Hi, everyone!
LA Times published an interview with Cate. Read below:
If you’re Cate Blanchett, with two Oscars to your name (“The Aviator,” “Blue Jasmine”) you can do pretty much whatever you want in Hollywood. Which makes it extra fascinating that the Australian actress with the tremendous cheekbones and searing, narrow gaze has chosen to play supporting roles in two films this year: Guillermo del Toro’s “Nightmare Alley,” a neo-noir indictment of capitalism set in the world of 1930s carnies and grifters, and Adam McKay’s “Don’t Look Up,” a warning about the climate crisis wrapped in the guise of a movie about an impending comet impact. The Envelope spoke with Blanchett via Zoom and learned that, for her, every film is an ensemble and there are no small roles.
How much of your decision to work on “Nightmare” and “Don’t Look Up” had to do with the role and how much was a chance to work with great directors?

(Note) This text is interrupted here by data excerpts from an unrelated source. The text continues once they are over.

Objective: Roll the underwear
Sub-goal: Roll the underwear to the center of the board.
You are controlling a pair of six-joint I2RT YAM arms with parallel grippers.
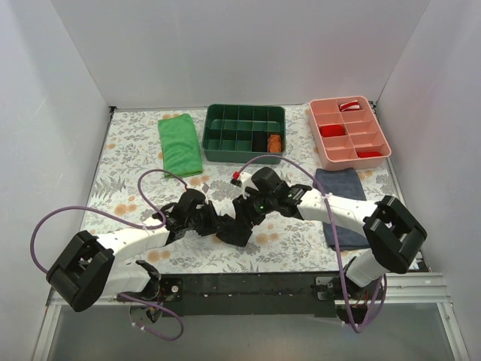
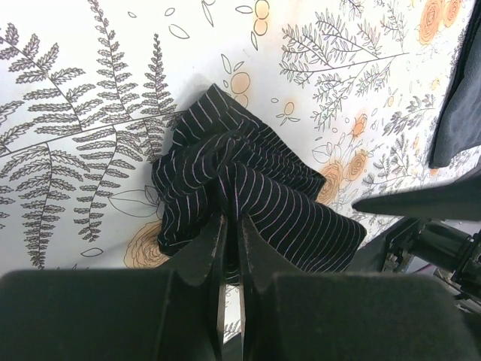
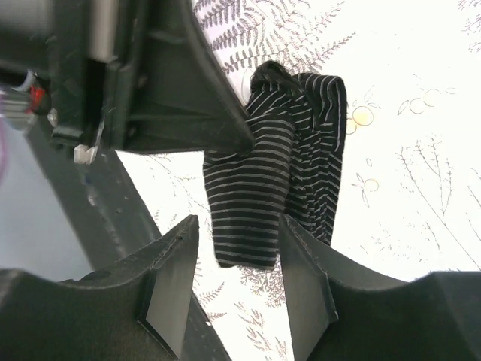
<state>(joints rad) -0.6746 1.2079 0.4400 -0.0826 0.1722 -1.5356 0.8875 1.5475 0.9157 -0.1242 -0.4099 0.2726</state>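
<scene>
From above, the left gripper (image 1: 222,226) and right gripper (image 1: 242,218) are seen together at the middle of the table (image 1: 135,150). Left wrist: the underwear (image 2: 248,180) is pinched tight at 6 o'clock. Right wrist: its end is seen loose between open jaws — soft, floppy, best held by an edge.

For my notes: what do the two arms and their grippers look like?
Both the left arm and right arm have white links with chunky black joint housings. A purple cable loops along each. The left gripper and right gripper have matte black, wedge-shaped fingers.
</scene>
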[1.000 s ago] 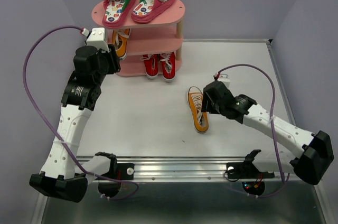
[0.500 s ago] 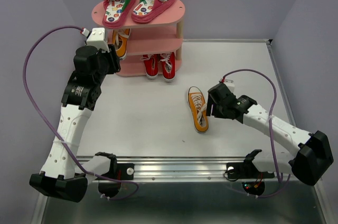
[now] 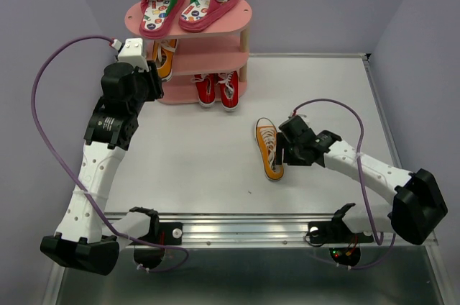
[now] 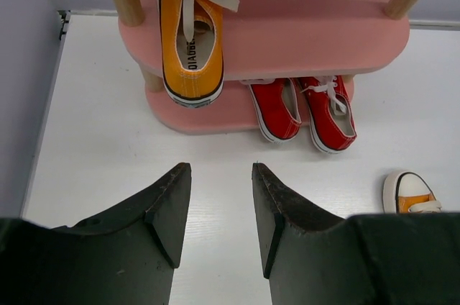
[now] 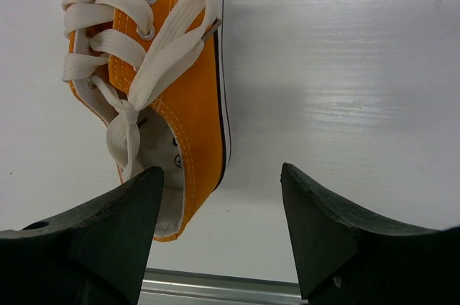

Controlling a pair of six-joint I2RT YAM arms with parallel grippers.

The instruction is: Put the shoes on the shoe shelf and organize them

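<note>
The pink shoe shelf (image 3: 244, 21) stands at the back. Both pink flip-flops (image 3: 188, 4) lie on its top board. One orange sneaker (image 3: 164, 60) sits on the middle board, also in the left wrist view (image 4: 188, 32). The red sneakers (image 3: 218, 89) sit on the bottom board (image 4: 215, 114). The second orange sneaker (image 3: 269, 148) lies on the table. My right gripper (image 3: 282, 154) is open right beside it; in the right wrist view (image 5: 221, 175) one finger is over the sneaker's (image 5: 169, 82) heel opening and its right side wall lies between the jaws. My left gripper (image 3: 154, 80) is open and empty in front of the shelf (image 4: 221, 175).
A metal rail (image 3: 244, 229) runs along the table's near edge, just behind the loose sneaker's heel (image 5: 215, 287). Purple walls enclose the table on three sides. Purple cables loop from both arms. The loose sneaker's toe shows at the right in the left wrist view (image 4: 410, 193).
My right gripper has moved left and closer to the loose orange sneaker, now straddling its heel side. The left arm and the shoes have not moved.
</note>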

What I gravitate toward has been people that you want to be in the room with, or the conversation that you want to be part of. Those two examples were absolutely 110% director-driven. I wanted to be part of the conversation in the room with those extraordinary people.
The casts on both films are ensembles, and it’s like a greatest hits of who’s terrific right now.
When you’re working with actors of that caliber — and they don’t necessarily have to be well-known actors — you read the script and you think, “I know what the scene is about” or “I know who that character is.” And then things come tumbling out of them, and suddenly the scene goes in a direction you could never have imagined.
What’s a good example of that?
I had no idea how the scenes in the office treatment room in “Nightmare Alley” were going to unfold. Bradley [Cooper] played Stan as such a powerfully empty individual. That was absolutely thrilling to play opposite. Then, on my first day on set of “Don’t Look Up,” I was in the Situation Room with all of those actors, and it was like being teleported to Mars. Like, how did I get to be in the room with all these people, playing such strange characters in such an impossible and ridiculous circumstance?
You could headline more films than you do; what’s the appeal, then, in being one among many in an ensemble picture?
“Hamlet” only works if you understand who Gertrude is, who Claudius is … all of those characters, you’ve got to create a court, and they’re all part of that dilemma. Every so often, you’ll see a great production of “Hamlet” where the Hamlet is amazing, but the rest of the characters haven’t been worked. I learned to observe that early on as an actor in the theater, that everything is an ensemble. You get typecast incredibly quickly, and I get so bored of myself I think, “I’ll play that little role and do that little thing.” I had a director say to me once, “You have to stop playing small roles.” And I went, “Why?” There’s often a sense that, as an actor, there’s a certain career path that’s desirable and … I don’t think that way.
Having played Queen Elizabeth I and then winning your first Oscar for playing Katharine Hepburn in “The Aviator,” did you find you were getting typecast into a particular stiff-upper-lip kind of character?
Queen Elizabeth couldn’t be more different to Hepburn, particularly when Hepburn is looked at through the lens of Martin Scorsese. But I felt I was able to escape that [typecasting]. In the end, this is the instrument you’re working with. There’s a lot of prosthetics and artificial augmentations that can be liberating for an actor, but there’s also rhythm and timing and tone, which you also have. For me, it’s about balancing the two tools.
Women in Hollywood over the age of 40 used to find good, meaty roles difficult to come by. You’re over 50 now, but these two roles are not just meaty, but focused on you as a sexual character. How much of that do you find personally edifying, and how much of it signals the way the industry has shifted?
The fact that you’re asking the question means it’s still obviously an issue. … Women have had enough of being polite and waiting for the change to happen, or assuming it’s going to happen at all. There’s a sense that women aren’t being polite about it anymore, they’re just claiming that space. People talk about the golden age of Hollywood and how women were written for and how compelling they were as actresses. We glorified this period of filmmaking, but we lost the skill set around supporting the longevity of those careers. I think that’s definitely changing.